# Leaching driftwood help



## Aramz (Jun 24, 2008)

What is the best way to leach the tannins from driftwood for my lake malawi cichlid tank. Should i bleach it? What would be the correct method. Also so i leave in a hot tub of water for a while? Any advice would be greta thanks


----------



## RyanR (Apr 29, 2008)

Basically, soak it in water for as long as possible. Four weeks seems to be good. We've had a 20g tank soaking drift wood for ages in the corner of the "fish room" (the living room is overrun with fish tanks). Over the summer I had a giant muck-bucket on the front porch.

We change the water twice a week, and when the tank stays clear for a few days, it's OK to remove the wood and put it in with the fish.

-Ryan


----------



## hollyfish2000 (Aug 23, 2007)

I actually boiled mine, when the water got real dark, I dumped it out, put in fresh and boiled again. I did it until the water didn't get very tinged and then put it in the tank (after letting it sit a while in cold water). I've never had any problem. However, I do not have driftwood in my African tank, only in my community tanks . . .


----------



## JWerner2 (Jul 7, 2008)

DONT BLEACH WOOD!

Yes I am shouting but one should agree it is necessary. Residues/chlorimines will be soaked into the wood then making de-chlorintaor useless at getting rid of them.

Just soak it in a 55g Sterilite storage tub. Get them from Walmart for a few bucks. Keep changing the water and maybe even put in a power head or other type of pump. If you dont mind the addition of carbon in a nylon sack will help out lots but will need to be replaced in time also.

Dont boil it, some wood will become nasty and the boiling will actually break it down and make it more weak and the chances of it lasting long will be reduced.

Also, not all pieces of wood will fit into a pot for boiling.


----------



## blairo1 (May 7, 2006)

hollyfish2000 said:


> I actually boiled mine, when the water got real dark, I dumped it out, put in fresh and boiled again. I did it until the water didn't get very tinged and then put it in the tank (after letting it sit a while in cold water). I've never had any problem.


+1 To that!

I've had wood stacked to the brim (ok not quite, but you get the idea) and after a good boil my water has always been crystal clear. I got this purigen stuff free when I bought my Rena and I will say that did an awesome job of making the water clear with pieces that were too large to boil.

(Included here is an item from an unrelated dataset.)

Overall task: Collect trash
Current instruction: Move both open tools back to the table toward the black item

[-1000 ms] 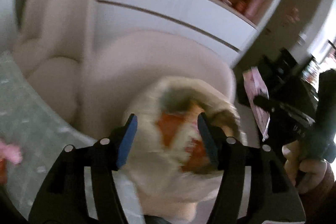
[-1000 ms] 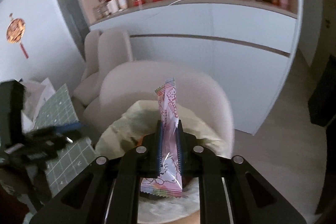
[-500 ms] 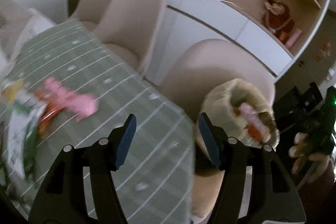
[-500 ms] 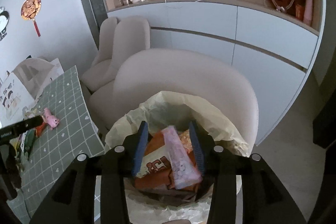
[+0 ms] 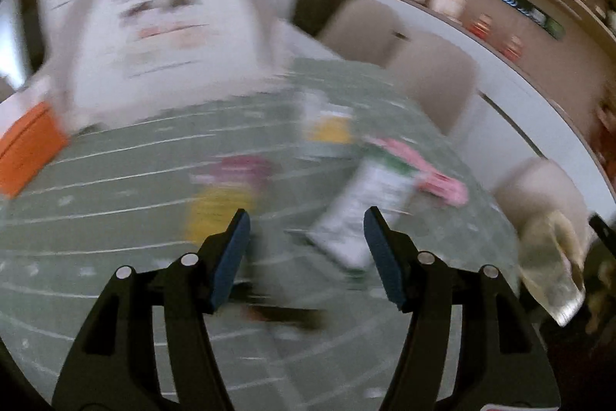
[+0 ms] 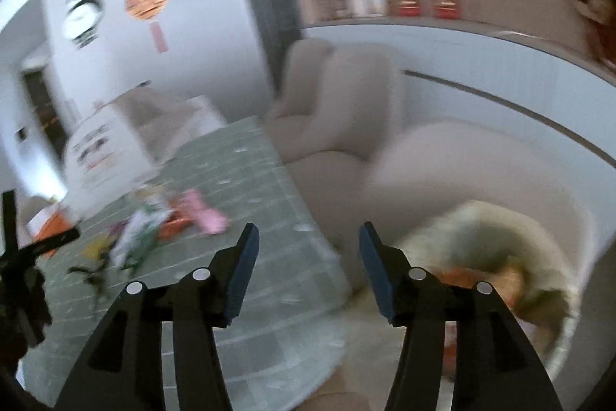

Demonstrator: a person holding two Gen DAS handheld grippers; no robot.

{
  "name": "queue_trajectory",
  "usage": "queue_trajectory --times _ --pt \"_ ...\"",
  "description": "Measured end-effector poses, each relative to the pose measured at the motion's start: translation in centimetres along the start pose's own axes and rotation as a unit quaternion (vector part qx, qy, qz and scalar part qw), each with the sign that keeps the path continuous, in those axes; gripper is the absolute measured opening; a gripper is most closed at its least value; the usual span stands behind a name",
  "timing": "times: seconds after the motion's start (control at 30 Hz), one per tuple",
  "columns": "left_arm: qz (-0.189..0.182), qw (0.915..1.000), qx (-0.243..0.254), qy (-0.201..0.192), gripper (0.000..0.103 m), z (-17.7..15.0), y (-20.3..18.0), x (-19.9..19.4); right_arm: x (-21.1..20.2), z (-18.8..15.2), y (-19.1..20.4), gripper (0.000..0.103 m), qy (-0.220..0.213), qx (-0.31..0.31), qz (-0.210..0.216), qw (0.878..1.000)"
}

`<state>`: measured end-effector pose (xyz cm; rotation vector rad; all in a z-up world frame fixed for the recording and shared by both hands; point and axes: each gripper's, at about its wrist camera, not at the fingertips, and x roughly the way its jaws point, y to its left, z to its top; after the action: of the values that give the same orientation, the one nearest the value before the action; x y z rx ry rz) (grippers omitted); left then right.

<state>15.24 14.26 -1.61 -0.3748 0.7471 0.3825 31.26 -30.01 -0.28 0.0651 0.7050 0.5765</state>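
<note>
Jaws of the left gripper [image 5: 306, 249] stand wide apart with nothing between them, over the green checked cloth of the desk [image 5: 115, 226]. Just beyond its fingertips lie blurred wrappers: a yellow one [image 5: 215, 214] to the left, a white and green packet [image 5: 365, 207] to the right, and a pink wrapper [image 5: 431, 176] farther right. Far left sits an orange box [image 5: 27, 153], and behind it a large white bag [image 5: 161, 26].

The right gripper [image 6: 306, 264] is likewise spread wide and holds nothing, above the near edge of the desk. To its right the trash bag [image 6: 500, 230] gapes on a beige chair [image 6: 442, 172], with orange wrappers [image 6: 481, 276] inside. More beige chairs stand beyond.
</note>
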Motion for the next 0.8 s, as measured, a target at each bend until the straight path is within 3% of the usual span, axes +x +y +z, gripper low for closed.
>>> queue_trajectory --times 0.2,0.43,0.6,0.7,0.8 --pt "0.048 0.9962 -0.072 -0.009 0.059 0.0 8.2 -1.1 5.4 -1.8 9.2 0.051 0.069 -0.073 0.079 0.992" --pt "0.038 0.9932 -0.109 -0.015 0.059 -0.4 11.2 -1.7 11.7 -6.0 20.7 0.051 0.144 -0.155 0.179 0.961" --pt "0.038 0.9925 -0.114 -0.019 0.059 -1.2 12.7 -2.3 14.9 -7.7 27.9 0.051 0.174 -0.233 0.210 0.933" --pt "0.044 0.9917 -0.119 -0.021 0.059 -1.7 13.7 -2.7 16.3 -7.8 30.2 0.051 0.179 -0.229 0.259 0.921" --pt "0.047 0.9904 -0.128 -0.019 0.059 -2.2 14.6 -2.9 18.1 -7.8 31.8 0.051 0.188 -0.225 0.267 0.918"
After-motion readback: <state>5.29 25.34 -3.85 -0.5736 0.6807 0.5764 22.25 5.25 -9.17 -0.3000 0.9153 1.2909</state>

Either that, or patience, with a loooooong soak, I'm pretty impatient so boiling works well for me .


----------



## JWerner2 (Jul 7, 2008)

I have had way to many pieces of wood degrade way to fast from that but what works for some... may not work for others 8) .

Honestly, I rarely use wood with Africans. I think I have one small piece with my Tanganyikans that has been aged in another tank so in most cases I just toss it in the tank


----------



## hollyfish2000 (Aug 23, 2007)

Not sure if it matters, but the wood I "boiled" was Mopani . . . There has been no decay of the wood and both large pieces have been in their respective tanks for about a year.

And yes, I did use a VERY large pot with one end sticking out the top. (I'd rotate it occasionally).


----------



## Dewdrop (Nov 20, 2007)

I agree do NOT bleach it.
To boil or not to boil I guess is up to you. If I bought the driftwood for a LFS or something I might not boil it but I found a neat little piece shaped like a concave X along the river near my house and I boiled it twice, then soaked it for about a week changing the water daily until it stayed clear for a couple days. I guess the boiling did weaken the wood because one of the pieces forming the X broke off and now it's shaped like a y :lol: I would still boil anything that came out of our river though  .


----------



## naegling23 (Jan 4, 2008)

first off, I wouldnt put driftwood in an african tank, they acidify the water, as well as darken it. Plus, driftwood is not natural in most african tanks, and natural looking tanks usually look better in my opinion.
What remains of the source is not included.